▶ Exercise objective: Reproduce every line of the data, exactly and without its pictures.

▶ Exercise data:
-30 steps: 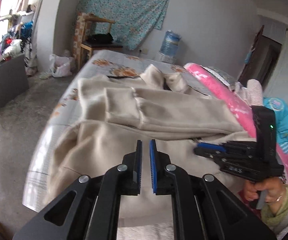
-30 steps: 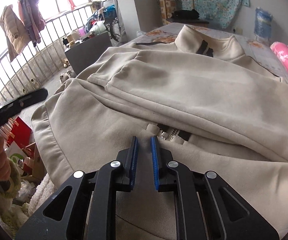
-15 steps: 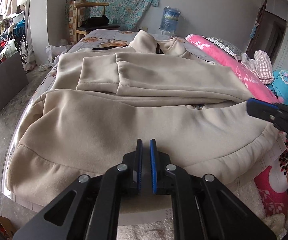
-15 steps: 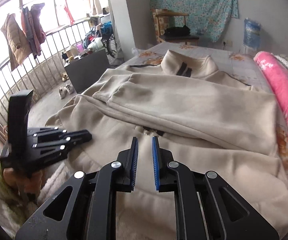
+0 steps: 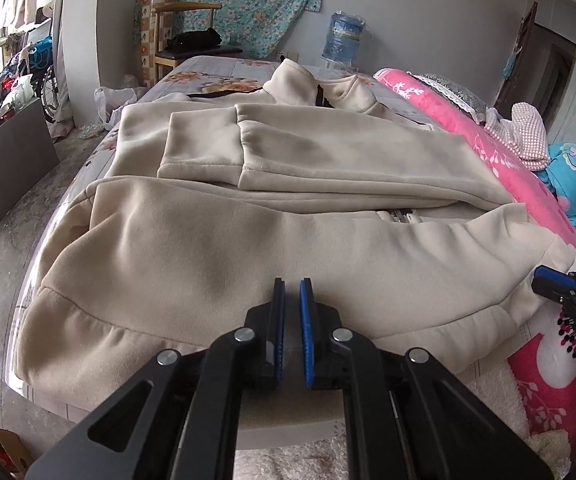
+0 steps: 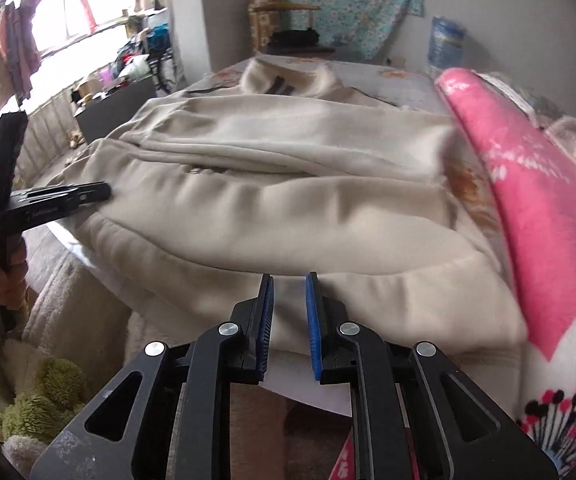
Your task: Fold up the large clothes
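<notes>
While both tools hang at the near edge of the bed with nothing between their pads, the next fold has not begun. The left tool (image 5: pixel 291 292) is clenched to a thin slit and empty, poised above the middle of the jacket's hem band (image 5: pixel 87 332). The right tool (image 6: pixel 290 280) is pinched almost as tight, also empty, just short of the hem near its right corner.

The beige jacket (image 5: pixel 288 240) lies spread on the bed (image 5: pixel 215 68), collar (image 5: pixel 292 80) at the far end, hem hanging slightly over the near edge. Both sleeves (image 5: pixel 288 152) are already laid across the chest, so the step in hand looks like bringing the hem up toward the collar.

To do it well, I would release both tools and take the hem band at its two corners, not the middle, gripping both layers so the back comes along. The left tool seems too central for that and would need to shift outward. Lifting both corners level and together should keep the crossed sleeves from sliding; the fleece looks thick and limp, so it may sag between the grips.

Alongside on the right lies a pink blanket (image 5: pixel 448 120). Against the far wall stands a big blue water bottle (image 5: pixel 346 38); how full it is I cannot tell. A white plastic bag (image 5: pixel 113 100) sits on the floor, contents hidden.
</notes>
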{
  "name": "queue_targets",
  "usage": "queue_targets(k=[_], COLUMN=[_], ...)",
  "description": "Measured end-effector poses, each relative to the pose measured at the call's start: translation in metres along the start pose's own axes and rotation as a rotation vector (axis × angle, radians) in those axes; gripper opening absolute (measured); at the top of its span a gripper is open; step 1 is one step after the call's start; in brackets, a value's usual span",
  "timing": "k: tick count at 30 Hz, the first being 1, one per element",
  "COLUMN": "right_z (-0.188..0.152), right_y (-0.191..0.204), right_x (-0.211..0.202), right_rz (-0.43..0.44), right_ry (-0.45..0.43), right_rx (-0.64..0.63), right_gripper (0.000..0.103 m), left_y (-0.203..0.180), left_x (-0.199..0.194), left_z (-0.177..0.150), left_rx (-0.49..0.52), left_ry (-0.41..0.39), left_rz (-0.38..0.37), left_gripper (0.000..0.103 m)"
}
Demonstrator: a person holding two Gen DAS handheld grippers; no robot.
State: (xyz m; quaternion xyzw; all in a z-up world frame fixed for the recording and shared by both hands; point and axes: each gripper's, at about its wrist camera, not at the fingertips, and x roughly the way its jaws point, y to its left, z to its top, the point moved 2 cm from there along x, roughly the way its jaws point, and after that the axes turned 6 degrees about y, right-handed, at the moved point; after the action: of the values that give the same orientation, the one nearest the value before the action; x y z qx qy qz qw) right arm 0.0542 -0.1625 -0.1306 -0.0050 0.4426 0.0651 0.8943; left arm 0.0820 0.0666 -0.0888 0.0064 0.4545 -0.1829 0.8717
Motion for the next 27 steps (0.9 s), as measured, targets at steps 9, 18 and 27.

▶ Task answer:
-30 steps: 
-30 steps: 
-15 steps: 
-15 steps: 
+0 steps: 
+0 steps: 
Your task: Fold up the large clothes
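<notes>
While both tools hang at the near edge of the bed with nothing between their pads, the next fold has not begun. The left tool (image 5: pixel 291 292) is clenched to a thin slit and empty, poised above the middle of the jacket's hem band (image 5: pixel 87 332). The right tool (image 6: pixel 290 280) is pinched almost as tight, also empty, just short of the hem near its right corner.

The beige jacket (image 5: pixel 288 240) lies spread on the bed (image 5: pixel 215 68), collar (image 5: pixel 292 80) at the far end, hem hanging slightly over the near edge. Both sleeves (image 5: pixel 288 152) are already laid across the chest, so the step in hand looks like bringing the hem up toward the collar.

To do it well, I would release both tools and take the hem band at its two corners, not the middle, gripping both layers so the back comes along. The left tool seems too central for that and would need to shift outward. Lifting both corners level and together should keep the crossed sleeves from sliding; the fleece looks thick and limp, so it may sag between the grips.

Alongside on the right lies a pink blanket (image 5: pixel 448 120). Against the far wall stands a big blue water bottle (image 5: pixel 346 38); how full it is I cannot tell. A white plastic bag (image 5: pixel 113 100) sits on the floor, contents hidden.
</notes>
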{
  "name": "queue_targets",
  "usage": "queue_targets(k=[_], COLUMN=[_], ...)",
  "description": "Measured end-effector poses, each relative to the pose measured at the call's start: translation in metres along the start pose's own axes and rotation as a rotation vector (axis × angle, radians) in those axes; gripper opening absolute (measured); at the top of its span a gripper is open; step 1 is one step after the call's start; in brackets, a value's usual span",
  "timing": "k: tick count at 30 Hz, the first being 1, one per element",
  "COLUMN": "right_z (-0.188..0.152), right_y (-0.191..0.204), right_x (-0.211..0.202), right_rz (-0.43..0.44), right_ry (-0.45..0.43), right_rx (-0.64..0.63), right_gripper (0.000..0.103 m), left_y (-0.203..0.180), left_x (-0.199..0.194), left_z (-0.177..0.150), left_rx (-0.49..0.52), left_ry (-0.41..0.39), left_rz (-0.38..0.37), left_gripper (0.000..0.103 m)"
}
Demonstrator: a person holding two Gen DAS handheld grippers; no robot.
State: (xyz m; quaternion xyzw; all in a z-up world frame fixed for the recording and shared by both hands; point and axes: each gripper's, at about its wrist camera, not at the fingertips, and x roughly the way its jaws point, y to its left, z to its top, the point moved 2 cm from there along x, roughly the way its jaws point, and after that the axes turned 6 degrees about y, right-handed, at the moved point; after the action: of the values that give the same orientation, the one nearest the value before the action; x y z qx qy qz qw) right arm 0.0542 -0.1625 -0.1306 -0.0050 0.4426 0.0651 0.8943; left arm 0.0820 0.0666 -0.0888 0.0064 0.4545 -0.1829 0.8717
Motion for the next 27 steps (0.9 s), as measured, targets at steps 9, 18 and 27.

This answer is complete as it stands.